- [Work instruction] Could you please retype all of the records exactly, skipping any pictures?

- [Dataset entries]
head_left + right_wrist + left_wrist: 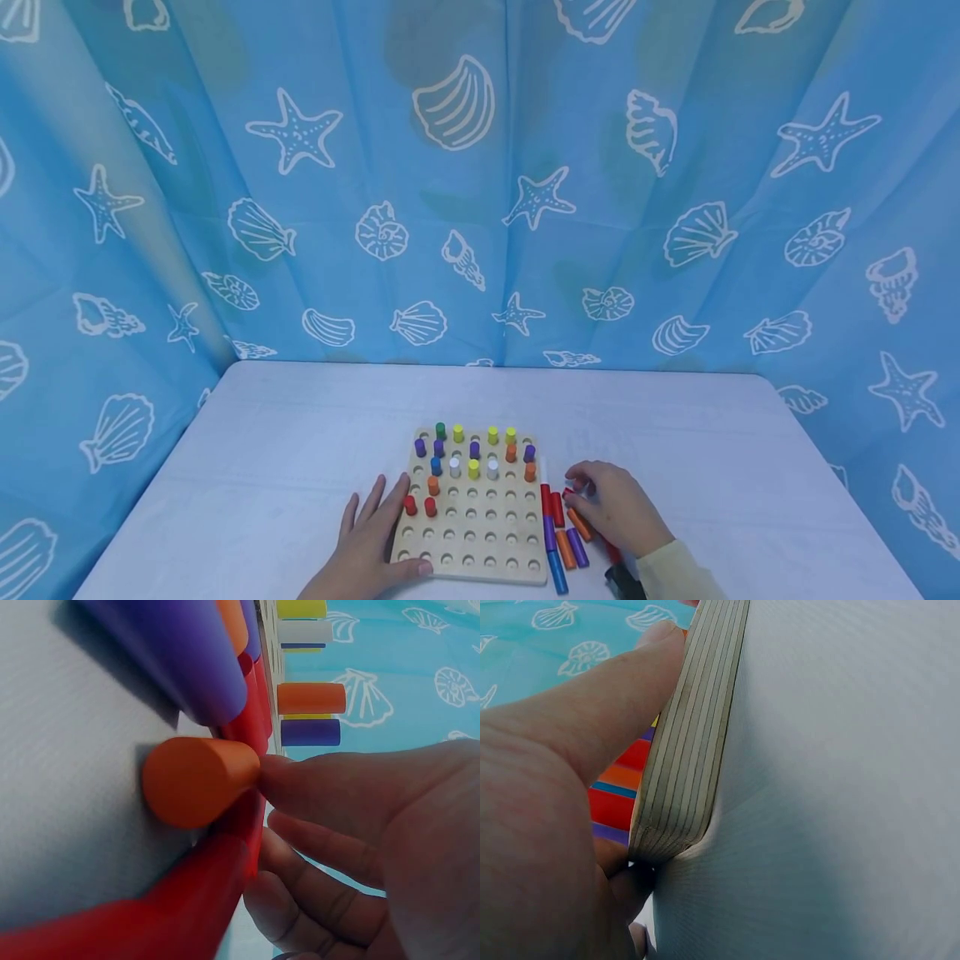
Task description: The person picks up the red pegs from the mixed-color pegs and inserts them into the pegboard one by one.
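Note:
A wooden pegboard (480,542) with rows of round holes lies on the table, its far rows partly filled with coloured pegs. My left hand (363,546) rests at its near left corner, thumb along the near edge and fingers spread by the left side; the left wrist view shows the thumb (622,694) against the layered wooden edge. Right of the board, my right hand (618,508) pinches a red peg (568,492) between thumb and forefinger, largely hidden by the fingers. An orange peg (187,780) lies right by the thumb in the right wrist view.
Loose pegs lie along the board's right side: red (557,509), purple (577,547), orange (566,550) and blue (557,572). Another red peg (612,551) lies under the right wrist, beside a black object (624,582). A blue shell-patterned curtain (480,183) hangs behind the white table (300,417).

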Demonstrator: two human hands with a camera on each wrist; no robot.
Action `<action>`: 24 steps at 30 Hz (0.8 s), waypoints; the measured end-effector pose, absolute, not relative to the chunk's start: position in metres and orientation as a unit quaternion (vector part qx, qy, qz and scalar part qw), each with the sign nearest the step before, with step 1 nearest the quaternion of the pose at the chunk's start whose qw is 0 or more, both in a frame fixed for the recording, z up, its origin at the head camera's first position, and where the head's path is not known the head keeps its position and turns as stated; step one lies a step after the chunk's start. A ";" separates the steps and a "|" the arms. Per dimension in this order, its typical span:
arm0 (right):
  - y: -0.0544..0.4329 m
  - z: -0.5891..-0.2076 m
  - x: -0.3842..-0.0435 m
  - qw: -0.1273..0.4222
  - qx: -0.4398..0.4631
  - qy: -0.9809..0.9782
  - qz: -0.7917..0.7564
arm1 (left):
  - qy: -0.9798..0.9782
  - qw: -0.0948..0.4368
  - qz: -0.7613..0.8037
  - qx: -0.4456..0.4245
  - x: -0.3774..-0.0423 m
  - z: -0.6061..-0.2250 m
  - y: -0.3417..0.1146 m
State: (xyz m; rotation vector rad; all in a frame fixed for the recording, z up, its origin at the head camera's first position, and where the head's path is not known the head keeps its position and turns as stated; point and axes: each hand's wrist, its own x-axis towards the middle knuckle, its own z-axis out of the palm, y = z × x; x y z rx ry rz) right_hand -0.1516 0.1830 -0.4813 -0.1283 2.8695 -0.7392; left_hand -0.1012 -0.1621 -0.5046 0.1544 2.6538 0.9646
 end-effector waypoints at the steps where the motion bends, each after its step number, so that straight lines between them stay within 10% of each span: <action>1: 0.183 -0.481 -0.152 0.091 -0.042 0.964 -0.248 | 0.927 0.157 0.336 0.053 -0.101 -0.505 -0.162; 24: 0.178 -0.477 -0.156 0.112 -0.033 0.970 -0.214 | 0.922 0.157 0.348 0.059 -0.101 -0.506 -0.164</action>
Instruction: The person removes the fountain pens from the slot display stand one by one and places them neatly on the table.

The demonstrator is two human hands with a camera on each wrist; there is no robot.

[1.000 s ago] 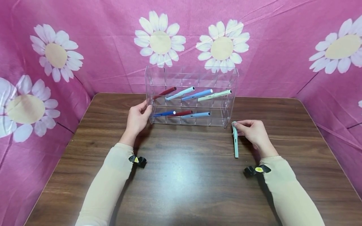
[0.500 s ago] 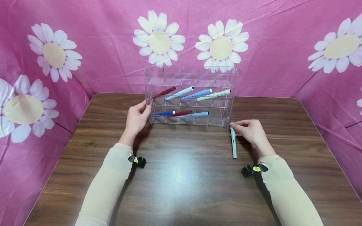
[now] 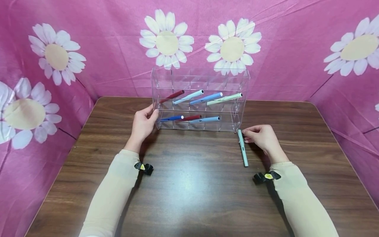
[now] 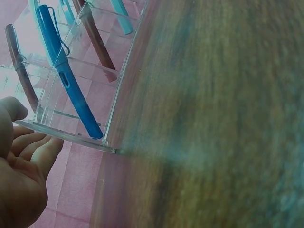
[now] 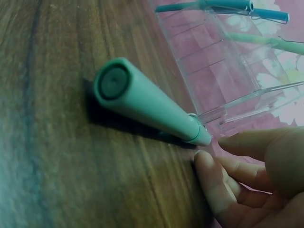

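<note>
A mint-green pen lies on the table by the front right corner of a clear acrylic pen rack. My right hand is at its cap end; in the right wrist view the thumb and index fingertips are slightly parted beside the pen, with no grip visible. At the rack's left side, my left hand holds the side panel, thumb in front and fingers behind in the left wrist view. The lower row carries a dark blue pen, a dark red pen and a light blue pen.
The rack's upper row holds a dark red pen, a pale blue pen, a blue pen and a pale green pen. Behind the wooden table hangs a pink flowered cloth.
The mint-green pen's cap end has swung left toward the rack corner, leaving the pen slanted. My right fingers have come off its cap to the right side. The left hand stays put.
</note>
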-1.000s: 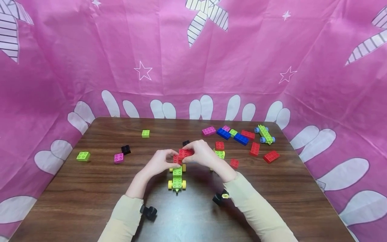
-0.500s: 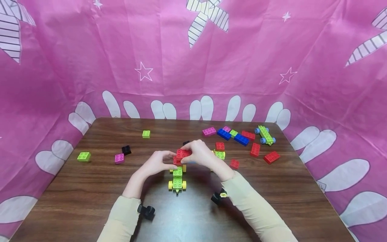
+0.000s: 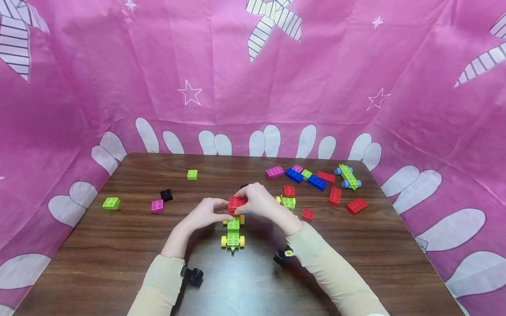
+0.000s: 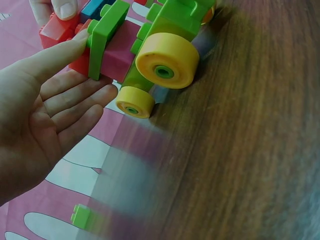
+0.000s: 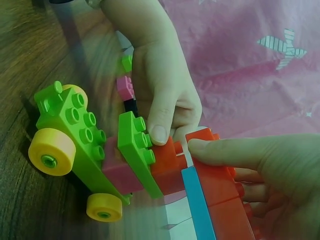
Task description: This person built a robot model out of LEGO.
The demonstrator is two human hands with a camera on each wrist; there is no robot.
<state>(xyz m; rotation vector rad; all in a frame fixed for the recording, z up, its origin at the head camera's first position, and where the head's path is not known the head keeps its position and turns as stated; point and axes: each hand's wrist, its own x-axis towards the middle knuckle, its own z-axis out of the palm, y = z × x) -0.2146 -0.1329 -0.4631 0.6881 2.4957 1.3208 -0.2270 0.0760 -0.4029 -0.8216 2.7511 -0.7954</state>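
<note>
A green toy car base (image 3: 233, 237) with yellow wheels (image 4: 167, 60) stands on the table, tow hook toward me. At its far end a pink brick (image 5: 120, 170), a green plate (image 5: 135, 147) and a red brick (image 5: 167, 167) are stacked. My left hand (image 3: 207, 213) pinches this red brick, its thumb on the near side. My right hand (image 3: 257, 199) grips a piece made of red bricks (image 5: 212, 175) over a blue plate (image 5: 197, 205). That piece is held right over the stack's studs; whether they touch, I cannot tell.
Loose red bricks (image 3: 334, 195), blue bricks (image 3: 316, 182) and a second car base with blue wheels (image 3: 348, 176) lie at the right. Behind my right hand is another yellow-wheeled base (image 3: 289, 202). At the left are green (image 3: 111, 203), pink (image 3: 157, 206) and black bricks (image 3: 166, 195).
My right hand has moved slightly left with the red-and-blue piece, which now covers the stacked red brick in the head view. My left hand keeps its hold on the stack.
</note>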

- [Output for this task]
head_left + right_wrist + left_wrist: 
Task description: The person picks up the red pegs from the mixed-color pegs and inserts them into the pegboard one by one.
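Note:
A wooden pegboard (480,542) with rows of round holes lies on the table, its far rows partly filled with coloured pegs. My left hand (363,546) rests at its near left corner, thumb along the near edge and fingers spread by the left side; the left wrist view shows the thumb (622,694) against the layered wooden edge. Right of the board, my right hand (618,508) pinches a red peg (568,492) between thumb and forefinger, largely hidden by the fingers. An orange peg (187,780) lies right by the thumb in the right wrist view.
Loose pegs lie along the board's right side: red (557,509), purple (577,547), orange (566,550) and blue (557,572). Another red peg (612,551) lies under the right wrist, beside a black object (624,582). A blue shell-patterned curtain (480,183) hangs behind the white table (300,417).
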
Demonstrator: two human hands with a camera on each wrist; no robot.
Action `<action>`: 24 steps at 30 Hz (0.8 s), waypoints; the measured end-effector pose, absolute, not relative to the chunk's start: position in metres and orientation as a unit quaternion (vector part qx, qy, qz and scalar part qw), each with the sign nearest the step before, with step 1 nearest the quaternion of the pose at the chunk's start whose qw is 0 or more, both in a frame fixed for the recording, z up, its origin at the head camera's first position, and where the head's path is not known the head keeps its position and turns as stated; step one lies a step after the chunk's start. A ";" separates the steps and a "|" the arms. Per dimension in this order, its typical span:
arm0 (right):
  - y: -0.0544..0.4329 m
  - z: -0.5891..-0.2076 m
  - x: -0.3842..-0.0435 m
  - qw: -0.1273..0.4222
  - qx: -0.4398..0.4631
  - qy: -0.9809..0.9782
  - qz: -0.7917..0.7564
arm1 (left):
  - qy: -0.9798..0.9782
  - qw: -0.0948..0.4368
  - qz: -0.7613..0.8037
  - qx: -0.4456..0.4245
  - x: -0.3774..-0.0423 m
  - z: -0.6061..-0.2250 m
  - y: -0.3417..0.1146 m
State: (xyz m; rotation vector rad; all in a frame fixed for the recording, z up, its origin at the head camera's first position, and where the head's path is not known the head keeps its position and turns as stated; point and axes: each hand's wrist, its own x-axis towards the middle knuckle, its own z-axis out of the palm, y = z × x; x y z rx ry rz) right_hand -0.1516 0.1830 -0.4813 -0.1283 2.8695 -0.7392; left_hand -0.1012 -0.1621 -0.5046 0.1544 2.6538 0.9646
 end-effector waypoints at the steps where the motion bends, each after its step number, so that straight lines between them stay within 10% of each span: <action>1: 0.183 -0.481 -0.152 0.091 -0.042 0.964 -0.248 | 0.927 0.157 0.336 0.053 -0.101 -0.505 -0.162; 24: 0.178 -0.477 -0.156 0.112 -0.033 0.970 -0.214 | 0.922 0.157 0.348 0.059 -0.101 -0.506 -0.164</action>
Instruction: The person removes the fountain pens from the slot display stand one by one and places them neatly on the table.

The demonstrator is two human hands with a camera on each wrist; there is no robot.

[1.000 s ago] 
[0.500 s ago] 
[now] 
[now] 
[now] 

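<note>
A mint-green pen lies on the table by the front right corner of a clear acrylic pen rack. My right hand is at its cap end; in the right wrist view the thumb and index fingertips are slightly parted beside the pen, with no grip visible. At the rack's left side, my left hand holds the side panel, thumb in front and fingers behind in the left wrist view. The lower row carries a dark blue pen, a dark red pen and a light blue pen.
The rack's upper row holds a dark red pen, a pale blue pen, a blue pen and a pale green pen. Behind the wooden table hangs a pink flowered cloth.
The mint-green pen's cap end has swung left toward the rack corner, leaving the pen slanted. My right fingers have come off its cap to the right side. The left hand stays put.
</note>
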-1.000s: 
-0.500s: 
+0.000s: 
+0.000s: 
+0.000s: 
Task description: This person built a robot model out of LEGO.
The demonstrator is two human hands with a camera on each wrist; there is no robot.
<state>(xyz m; rotation vector rad; all in a frame fixed for the recording, z up, its origin at the head camera's first position, and where the head's path is not known the head keeps its position and turns as stated; point and axes: each hand's wrist, its own x-axis towards the middle knuckle, its own z-axis out of the palm, y = z × x) -0.2146 -0.1329 -0.4631 0.6881 2.4957 1.3208 -0.2270 0.0760 -0.4029 -0.8216 2.7511 -0.7954</state>
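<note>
A green toy car base (image 3: 233, 237) with yellow wheels (image 4: 167, 60) stands on the table, tow hook toward me. At its far end a pink brick (image 5: 120, 170), a green plate (image 5: 135, 147) and a red brick (image 5: 167, 167) are stacked. My left hand (image 3: 207, 213) pinches this red brick, its thumb on the near side. My right hand (image 3: 257, 199) grips a piece made of red bricks (image 5: 212, 175) over a blue plate (image 5: 197, 205). That piece is held right over the stack's studs; whether they touch, I cannot tell.
Loose red bricks (image 3: 334, 195), blue bricks (image 3: 316, 182) and a second car base with blue wheels (image 3: 348, 176) lie at the right. Behind my right hand is another yellow-wheeled base (image 3: 289, 202). At the left are green (image 3: 111, 203), pink (image 3: 157, 206) and black bricks (image 3: 166, 195).
My right hand has moved slightly left with the red-and-blue piece, which now covers the stacked red brick in the head view. My left hand keeps its hold on the stack.
</note>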

Nothing more is required for this answer.